New Zealand Red Cross
- Logo of the New Zealand Red Cross
- Flag of the NZRC
- Predecessor: The New Zealand Branch of the British Red Cross Society
- Formation: 1911; 115 years ago
- Founder: The Earl of Liverpool, then the Governor General of the Dominion of New Zealand, arranged a meeting to officially co-ordinate Red Cross groups.
- Type: Non-governmental organisation
- Legal status: Charity
- Headquarters: Wellington
- Location: 69 Molesworth Street, Thorndon, Wellington;
- Region served: New Zealand, Oceania & Asia
- Secretary General: Sarah Stuart-Black, QSO
- National President: LTCOL (retired) John Dyer, NZGD
- Parent organization: International Federation of Red Cross and Red Crescent Societies
- Staff: 500
- Volunteers: 9,000
- Website: www.redcross.org.nz

= New Zealand Red Cross =

New Zealand humanitarian organization

New Zealand Red Cross or Rīpeka Whero Aotearoa is a humanitarian organisation, which has more than 9,000 members and volunteers. In New Zealand, Red Cross delivers core community services, such as Meals on Wheels, refugee re-settlement services, first aid courses, and emergency management operations.

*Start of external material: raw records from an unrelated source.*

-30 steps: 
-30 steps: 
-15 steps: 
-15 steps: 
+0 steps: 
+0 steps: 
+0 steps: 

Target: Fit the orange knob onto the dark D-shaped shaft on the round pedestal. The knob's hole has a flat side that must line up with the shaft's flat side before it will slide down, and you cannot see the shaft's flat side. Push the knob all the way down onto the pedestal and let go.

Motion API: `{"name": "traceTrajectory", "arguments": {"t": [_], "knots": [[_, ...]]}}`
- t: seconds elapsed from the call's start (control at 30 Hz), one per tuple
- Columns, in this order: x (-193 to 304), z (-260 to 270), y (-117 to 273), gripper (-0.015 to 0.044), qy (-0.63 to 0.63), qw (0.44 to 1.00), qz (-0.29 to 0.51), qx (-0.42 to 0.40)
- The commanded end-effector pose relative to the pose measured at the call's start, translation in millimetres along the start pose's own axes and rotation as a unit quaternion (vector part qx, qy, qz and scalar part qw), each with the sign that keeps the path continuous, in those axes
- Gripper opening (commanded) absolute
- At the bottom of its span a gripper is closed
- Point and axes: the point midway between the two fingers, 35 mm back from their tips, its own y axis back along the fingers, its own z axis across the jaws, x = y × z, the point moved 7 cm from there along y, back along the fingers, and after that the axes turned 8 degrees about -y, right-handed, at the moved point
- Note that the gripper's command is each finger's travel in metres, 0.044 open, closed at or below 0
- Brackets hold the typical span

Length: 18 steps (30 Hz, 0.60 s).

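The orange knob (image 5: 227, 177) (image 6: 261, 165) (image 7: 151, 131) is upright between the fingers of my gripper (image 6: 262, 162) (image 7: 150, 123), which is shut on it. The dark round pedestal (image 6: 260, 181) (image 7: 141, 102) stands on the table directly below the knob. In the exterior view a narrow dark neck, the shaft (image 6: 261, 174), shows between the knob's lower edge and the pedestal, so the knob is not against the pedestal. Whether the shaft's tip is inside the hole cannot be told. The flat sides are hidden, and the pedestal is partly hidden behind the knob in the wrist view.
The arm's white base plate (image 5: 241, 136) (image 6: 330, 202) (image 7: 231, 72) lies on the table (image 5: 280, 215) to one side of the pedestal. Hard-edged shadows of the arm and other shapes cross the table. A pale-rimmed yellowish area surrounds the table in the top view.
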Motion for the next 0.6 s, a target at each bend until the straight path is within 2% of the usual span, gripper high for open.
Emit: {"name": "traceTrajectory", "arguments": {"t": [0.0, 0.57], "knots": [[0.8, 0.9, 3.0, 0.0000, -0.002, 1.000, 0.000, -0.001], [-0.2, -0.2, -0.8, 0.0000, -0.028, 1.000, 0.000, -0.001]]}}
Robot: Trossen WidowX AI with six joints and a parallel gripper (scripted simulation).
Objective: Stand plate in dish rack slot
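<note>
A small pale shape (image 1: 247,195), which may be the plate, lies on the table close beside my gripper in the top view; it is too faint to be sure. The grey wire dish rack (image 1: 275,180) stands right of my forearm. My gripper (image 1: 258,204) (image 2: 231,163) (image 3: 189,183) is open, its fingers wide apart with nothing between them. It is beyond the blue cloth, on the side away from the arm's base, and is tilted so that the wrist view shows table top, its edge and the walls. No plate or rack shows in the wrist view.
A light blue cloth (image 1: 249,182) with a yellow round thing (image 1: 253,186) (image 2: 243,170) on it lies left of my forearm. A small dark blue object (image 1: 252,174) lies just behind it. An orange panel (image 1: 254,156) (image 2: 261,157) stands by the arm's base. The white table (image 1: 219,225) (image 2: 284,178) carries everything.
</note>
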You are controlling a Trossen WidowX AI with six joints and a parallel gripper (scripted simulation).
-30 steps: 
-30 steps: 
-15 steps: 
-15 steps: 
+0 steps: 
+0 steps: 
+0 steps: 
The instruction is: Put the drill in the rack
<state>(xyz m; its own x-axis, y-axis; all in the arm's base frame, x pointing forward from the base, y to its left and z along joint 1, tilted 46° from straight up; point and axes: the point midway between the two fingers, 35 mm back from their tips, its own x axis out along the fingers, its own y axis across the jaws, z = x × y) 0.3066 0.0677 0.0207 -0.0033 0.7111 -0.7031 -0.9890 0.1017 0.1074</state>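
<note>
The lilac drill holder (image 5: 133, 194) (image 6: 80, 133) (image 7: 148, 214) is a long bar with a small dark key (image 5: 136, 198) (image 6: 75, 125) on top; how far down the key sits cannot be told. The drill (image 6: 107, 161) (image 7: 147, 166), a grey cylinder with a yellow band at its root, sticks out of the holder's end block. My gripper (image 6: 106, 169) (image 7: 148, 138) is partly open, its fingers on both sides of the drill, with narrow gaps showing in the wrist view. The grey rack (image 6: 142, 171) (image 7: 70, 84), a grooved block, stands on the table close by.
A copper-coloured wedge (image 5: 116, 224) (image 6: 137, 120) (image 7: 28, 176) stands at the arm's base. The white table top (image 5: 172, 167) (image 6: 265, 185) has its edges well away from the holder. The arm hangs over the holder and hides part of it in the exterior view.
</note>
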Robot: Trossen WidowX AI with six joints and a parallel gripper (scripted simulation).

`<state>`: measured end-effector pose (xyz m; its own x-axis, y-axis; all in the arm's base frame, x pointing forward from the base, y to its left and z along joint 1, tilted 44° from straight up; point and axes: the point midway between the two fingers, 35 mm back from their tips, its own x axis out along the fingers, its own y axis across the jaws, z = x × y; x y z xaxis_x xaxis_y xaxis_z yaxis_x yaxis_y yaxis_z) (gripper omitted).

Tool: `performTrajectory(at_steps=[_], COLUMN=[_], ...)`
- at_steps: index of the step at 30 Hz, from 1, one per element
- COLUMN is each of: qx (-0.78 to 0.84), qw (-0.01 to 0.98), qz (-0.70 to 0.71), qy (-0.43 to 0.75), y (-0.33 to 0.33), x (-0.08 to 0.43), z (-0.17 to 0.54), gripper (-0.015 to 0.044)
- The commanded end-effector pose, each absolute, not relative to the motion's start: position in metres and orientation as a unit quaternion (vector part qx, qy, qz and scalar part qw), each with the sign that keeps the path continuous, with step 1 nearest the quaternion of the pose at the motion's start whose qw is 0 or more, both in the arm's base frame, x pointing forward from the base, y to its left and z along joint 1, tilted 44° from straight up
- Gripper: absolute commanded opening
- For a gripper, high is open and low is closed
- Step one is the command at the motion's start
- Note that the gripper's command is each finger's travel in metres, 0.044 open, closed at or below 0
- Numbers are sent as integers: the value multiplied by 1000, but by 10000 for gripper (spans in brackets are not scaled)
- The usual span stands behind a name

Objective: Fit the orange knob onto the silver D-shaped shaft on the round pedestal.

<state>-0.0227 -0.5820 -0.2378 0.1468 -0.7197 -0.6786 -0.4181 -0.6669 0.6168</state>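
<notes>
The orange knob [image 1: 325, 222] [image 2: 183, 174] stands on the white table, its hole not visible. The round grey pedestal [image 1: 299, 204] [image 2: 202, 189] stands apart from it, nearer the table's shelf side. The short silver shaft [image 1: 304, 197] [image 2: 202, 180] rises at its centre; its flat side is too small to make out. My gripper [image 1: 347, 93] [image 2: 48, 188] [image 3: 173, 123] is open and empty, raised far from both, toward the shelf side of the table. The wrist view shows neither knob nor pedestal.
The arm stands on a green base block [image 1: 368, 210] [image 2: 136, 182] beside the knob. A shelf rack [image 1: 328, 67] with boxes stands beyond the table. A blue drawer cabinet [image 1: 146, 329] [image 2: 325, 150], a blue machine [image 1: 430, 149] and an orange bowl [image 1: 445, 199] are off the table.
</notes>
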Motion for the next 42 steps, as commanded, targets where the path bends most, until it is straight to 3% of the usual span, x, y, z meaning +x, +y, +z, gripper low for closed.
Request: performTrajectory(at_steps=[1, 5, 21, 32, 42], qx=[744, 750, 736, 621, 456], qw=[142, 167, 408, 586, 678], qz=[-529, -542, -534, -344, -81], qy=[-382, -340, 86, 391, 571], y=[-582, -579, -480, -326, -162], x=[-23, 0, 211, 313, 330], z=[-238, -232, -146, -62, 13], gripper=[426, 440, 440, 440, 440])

Internationally, New Zealand Red Cross sends international delegates overseas to assist in areas where humanitarian assistance is needed, this includes disaster preparedness and response. In 2013, 17 delegates were sent to the Philippines in the aftermath of Typhoon Haiyan and in 2014, 18 New Zealand delegates responded to the Ebola epidemic in West Africa.

== History ==
Ad hoc activity on behalf of the Red Cross began in New Zealand in 1914, at the outbreak of World War I. After a number of enquiries, New Zealand's first Governor-General Lord Liverpool convened a meeting of Red Cross and St John representatives in Wellington on 10 November 1915. This led to the formation of a national office and Council, and the emergence of the New Zealand Branch of the British Red Cross, known from 1917 as the "New Zealand branch of the British Red Cross Society and the Order of St John". Red Cross raised money and organised medical supplies, clothing and food parcels for sick and wounded soldiers overseas and once they returned home. They also helped during the influenza epidemic in 1918 by training nurses and providing medical supplies and relief.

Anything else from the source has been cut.